Petitioner testified at the first hearing that the INS stamped his passport with a work permit when he was applying for his permanent resident visa. A copy of petitioner's passport is in the record and is stamped "ADJUSTMENT APPLICANT EMPLOYMENT AUTHORIZED VALID *931 UNTIL." The stamp is followed by three handwritten and initialed dates: May 11, 1982, which is lined through, July 11, 1982, and the words "Ext. until" followed by "1/11/83." There is no evidence in the record contradicting petitioner's testimony or the validity of the work authorization stamp.

This evidence is sufficient to support a finding that petitioner received work authorization from the INS at least as of May 11, 1982. The evidence implies that the authorization was granted earlier, but the record, as it exists, does not pinpoint a precise date. Pursuant to this court's recent decisions in Arteaga v. Industrial Commission, ___ P.2d ___ (Colo.App. No. 84CA0601, January 31, 1985) and Zanjani v. Industrial Commission, ___ P.2d ___ (Colo.App. No. 84CA0824, March 21, 1985), petitioner was eligible for unemployment compensation benefits when he received work authorization from the INS. Thus, wages earned after May 11, 1982, at the latest, are includable in determining his monetary eligibility for such benefits.

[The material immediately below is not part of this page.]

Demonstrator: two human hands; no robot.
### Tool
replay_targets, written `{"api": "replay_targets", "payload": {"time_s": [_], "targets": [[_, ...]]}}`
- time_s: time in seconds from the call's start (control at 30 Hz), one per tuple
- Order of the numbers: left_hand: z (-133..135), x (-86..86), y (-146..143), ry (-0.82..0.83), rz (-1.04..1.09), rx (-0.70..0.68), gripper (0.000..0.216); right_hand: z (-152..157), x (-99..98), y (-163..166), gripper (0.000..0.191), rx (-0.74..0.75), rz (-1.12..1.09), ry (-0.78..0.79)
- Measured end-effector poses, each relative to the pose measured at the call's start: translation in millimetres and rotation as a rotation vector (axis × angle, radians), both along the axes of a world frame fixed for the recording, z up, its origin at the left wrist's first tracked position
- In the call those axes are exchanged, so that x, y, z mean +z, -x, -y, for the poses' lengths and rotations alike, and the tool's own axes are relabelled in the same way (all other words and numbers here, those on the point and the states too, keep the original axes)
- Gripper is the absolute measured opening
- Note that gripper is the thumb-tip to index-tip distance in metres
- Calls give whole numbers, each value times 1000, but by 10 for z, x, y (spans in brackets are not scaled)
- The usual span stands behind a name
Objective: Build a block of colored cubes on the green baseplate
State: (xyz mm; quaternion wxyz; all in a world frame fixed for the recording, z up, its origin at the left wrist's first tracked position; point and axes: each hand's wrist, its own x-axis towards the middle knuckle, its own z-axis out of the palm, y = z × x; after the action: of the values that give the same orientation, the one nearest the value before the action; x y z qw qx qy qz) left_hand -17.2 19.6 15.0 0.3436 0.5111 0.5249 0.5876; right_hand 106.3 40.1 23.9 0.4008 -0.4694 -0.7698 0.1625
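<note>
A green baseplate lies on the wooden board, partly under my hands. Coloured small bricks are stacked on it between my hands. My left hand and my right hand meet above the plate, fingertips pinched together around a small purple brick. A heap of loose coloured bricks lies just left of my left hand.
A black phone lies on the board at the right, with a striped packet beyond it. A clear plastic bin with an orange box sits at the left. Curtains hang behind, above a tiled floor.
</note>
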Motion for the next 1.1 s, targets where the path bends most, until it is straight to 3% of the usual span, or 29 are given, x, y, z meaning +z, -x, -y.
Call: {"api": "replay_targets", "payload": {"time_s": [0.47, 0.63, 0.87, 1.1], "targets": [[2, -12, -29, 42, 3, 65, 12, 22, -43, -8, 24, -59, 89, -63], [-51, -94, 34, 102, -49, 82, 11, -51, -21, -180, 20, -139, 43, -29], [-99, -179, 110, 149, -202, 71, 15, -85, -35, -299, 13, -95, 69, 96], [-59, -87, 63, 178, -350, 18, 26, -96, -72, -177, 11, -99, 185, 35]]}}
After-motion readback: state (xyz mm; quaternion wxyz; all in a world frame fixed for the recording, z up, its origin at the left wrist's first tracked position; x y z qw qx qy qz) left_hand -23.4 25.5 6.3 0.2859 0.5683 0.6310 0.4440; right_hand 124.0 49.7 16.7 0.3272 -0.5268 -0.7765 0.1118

Accordingly, the order of the Industrial Commission is set aside and the cause remanded to the Commission for redetermination of petitioner's claim for unemployment benefits and the overpayment order. This shall require a finding whether petitioner had the necessary base period. The Commission is directed, at its option, to enter a finding that wages earned by petitioner after May 11, 1982, are includable in determining his monetary eligibility for benefits, or to remand to the Department of Employment and Training for rehearing to determine the precise date the INS granted petitioner work authorization.